A few years ago, NPR offered up an investigation into the roots of St. Valentine’s Day. It begins:
“Valentine’s Day is a time to celebrate romance and love and kissy-face fealty. But the origins of this festival of candy and cupids are actually dark, bloody — and a bit muddled.
“From Feb. 13 to 15, the Romans celebrated the feast of Lupercalia. The men sacrificed a goat and a dog, then whipped women with the hides of the animals they had just slain.
“The Roman romantics ‘were drunk. They were naked,’ says Noel Lenski, a historian at the University of Colorado at Boulder. Young women would actually line up for the men to hit them, Lenski says. They believed this would make them fertile.

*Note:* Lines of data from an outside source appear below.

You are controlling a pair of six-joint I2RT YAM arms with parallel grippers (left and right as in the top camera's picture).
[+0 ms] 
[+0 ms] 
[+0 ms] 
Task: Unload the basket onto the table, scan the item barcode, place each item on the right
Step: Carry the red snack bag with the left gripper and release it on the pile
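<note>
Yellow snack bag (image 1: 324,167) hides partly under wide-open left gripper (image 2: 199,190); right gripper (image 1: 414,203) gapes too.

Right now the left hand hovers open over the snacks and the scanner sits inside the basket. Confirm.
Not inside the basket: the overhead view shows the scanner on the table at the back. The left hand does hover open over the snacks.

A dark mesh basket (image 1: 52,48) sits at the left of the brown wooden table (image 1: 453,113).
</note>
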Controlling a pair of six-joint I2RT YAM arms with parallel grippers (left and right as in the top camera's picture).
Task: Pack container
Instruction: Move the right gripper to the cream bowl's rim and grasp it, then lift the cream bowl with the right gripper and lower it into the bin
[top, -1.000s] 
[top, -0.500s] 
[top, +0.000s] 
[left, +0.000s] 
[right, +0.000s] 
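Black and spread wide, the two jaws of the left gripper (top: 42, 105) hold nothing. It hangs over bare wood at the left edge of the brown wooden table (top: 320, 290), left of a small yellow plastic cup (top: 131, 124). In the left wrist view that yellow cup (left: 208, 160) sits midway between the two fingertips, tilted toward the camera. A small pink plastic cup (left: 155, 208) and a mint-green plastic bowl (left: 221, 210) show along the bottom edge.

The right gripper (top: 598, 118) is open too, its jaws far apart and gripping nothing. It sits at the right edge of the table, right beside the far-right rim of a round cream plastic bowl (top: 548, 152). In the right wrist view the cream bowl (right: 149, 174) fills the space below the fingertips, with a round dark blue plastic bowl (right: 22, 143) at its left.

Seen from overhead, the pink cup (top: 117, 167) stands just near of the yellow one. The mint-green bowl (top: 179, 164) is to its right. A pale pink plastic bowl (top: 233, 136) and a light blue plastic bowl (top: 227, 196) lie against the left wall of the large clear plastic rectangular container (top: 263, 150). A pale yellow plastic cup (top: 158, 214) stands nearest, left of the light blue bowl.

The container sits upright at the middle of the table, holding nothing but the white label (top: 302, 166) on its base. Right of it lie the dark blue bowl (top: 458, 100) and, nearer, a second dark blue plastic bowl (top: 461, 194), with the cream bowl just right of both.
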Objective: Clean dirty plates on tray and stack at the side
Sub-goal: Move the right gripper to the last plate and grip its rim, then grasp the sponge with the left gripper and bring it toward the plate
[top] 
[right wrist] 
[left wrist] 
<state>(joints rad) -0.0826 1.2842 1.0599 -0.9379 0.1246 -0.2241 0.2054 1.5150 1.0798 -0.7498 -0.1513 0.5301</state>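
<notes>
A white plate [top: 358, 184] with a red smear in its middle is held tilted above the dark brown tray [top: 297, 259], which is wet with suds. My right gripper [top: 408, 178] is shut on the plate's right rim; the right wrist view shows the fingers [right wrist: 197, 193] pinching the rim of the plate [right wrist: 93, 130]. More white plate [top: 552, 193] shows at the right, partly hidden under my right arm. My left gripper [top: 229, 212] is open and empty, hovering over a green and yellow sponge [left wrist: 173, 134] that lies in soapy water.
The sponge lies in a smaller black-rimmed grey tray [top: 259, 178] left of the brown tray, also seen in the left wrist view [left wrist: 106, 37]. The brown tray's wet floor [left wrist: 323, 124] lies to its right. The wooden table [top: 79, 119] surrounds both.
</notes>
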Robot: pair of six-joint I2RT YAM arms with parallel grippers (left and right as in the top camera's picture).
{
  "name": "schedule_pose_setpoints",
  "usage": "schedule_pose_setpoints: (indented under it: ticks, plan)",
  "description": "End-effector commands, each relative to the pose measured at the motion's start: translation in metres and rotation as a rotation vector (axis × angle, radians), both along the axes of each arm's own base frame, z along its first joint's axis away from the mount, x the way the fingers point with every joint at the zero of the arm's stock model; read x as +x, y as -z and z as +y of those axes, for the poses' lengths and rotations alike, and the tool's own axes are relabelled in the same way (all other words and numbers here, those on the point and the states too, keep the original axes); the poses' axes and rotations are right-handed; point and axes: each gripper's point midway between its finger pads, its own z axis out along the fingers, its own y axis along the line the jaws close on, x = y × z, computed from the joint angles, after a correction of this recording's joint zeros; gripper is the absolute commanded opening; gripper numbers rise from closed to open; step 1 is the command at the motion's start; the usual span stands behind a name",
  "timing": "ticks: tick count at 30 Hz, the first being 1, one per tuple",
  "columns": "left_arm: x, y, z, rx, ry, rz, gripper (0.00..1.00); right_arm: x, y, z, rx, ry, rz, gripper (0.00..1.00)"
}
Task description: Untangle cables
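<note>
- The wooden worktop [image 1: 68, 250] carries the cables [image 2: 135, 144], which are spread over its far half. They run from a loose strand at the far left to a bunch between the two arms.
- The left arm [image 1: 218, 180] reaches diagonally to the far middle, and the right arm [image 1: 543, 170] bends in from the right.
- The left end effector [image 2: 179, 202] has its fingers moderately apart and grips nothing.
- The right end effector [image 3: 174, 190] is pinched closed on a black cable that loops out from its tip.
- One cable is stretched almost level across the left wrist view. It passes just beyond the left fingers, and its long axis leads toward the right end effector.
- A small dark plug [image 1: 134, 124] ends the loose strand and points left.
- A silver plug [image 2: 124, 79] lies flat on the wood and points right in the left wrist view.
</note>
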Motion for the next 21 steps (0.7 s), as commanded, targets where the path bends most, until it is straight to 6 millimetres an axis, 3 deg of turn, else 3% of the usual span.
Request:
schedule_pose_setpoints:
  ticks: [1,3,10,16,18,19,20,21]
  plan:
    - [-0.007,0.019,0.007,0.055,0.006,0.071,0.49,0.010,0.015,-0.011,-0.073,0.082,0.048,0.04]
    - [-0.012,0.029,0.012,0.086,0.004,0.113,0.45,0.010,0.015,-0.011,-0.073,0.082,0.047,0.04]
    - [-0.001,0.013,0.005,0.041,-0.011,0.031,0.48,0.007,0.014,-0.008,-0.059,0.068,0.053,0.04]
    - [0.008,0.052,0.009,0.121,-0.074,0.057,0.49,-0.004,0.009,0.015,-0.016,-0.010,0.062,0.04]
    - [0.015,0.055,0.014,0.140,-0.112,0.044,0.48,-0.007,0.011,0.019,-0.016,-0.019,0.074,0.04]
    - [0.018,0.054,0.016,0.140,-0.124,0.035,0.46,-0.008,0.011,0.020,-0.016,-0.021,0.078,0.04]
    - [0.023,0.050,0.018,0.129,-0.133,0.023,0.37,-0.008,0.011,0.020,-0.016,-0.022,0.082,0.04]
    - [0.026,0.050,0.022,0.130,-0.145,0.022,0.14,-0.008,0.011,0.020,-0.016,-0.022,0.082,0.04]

“The brutal fete included a matchmaking lottery, in which young men drew the names of women from a jar. The couple would then be, um, coupled up for the duration of the festival — or longer, if the match was right.
“The ancient Romans may also be responsible for the name of our modern day of love. Emperor Claudius II executed two men — both named Valentine — on Feb. 14 of different years in the 3rd century A.D. Their martyrdom was honored by the Catholic Church with the celebration of St. Valentine’s Day.”
http://www.npr.org/2011/02/14/133693152/the-dark-origins-of-valentines-day.
Now some folks, not just us, might be struck by the resemblance of these festivities and those celebrating Bou Jeloud, a deity that William Burroughs referred to as the “Moroccan Pan,” the rite being accompanied by the playing of the Master Musicians of Jajouka. Jajouka.com explains:
“This music is, in its essence, part of a fertility ritual, a variant of which has existed for millennia but which is perhaps best preserved in Jajouka. Similar traditions are found throughout the Mediterranean lands where masked and frantic characters, at certain times of the year, spread panic and fear amongst the villages. Some theories (notably those of the 19th–century anthropologist, Edward Westermarck) point to the similarities of these traditions and the Roman Lupercalia festival.
“In Jajouka the rites center on a character named Boujeloud, and the woman with whom he is enamored, Aisha Qandisha. An angry Boujeloud tries to strike the musicians and onlookers, but is controlled by the powerful force of the music, the Boujeloudia. Boujeloud holds branches in his hands, and in his frenzy he might hit anyone present. Women hit by him are sure to be fertile in the future. Aisha Qandisha dances and entices him.
“On the full moon after Aïd el–Kebir, the musicians hold a festival wherein this fabulous music is performed. It is characterized by a certain rhythm and melody, and can be performed by many ensembles using differing instruments such as Ghaita and Tebel, Lira and even Gimbri and Bendir. It can be performed also at other times, at marriages and parties. Everyone can dance it, but should look out for the man with a basket hat and goatskin. Boujeloud might come running out of nowhere and the dancer will only have time to see the bright fierce eyes before he has to run.”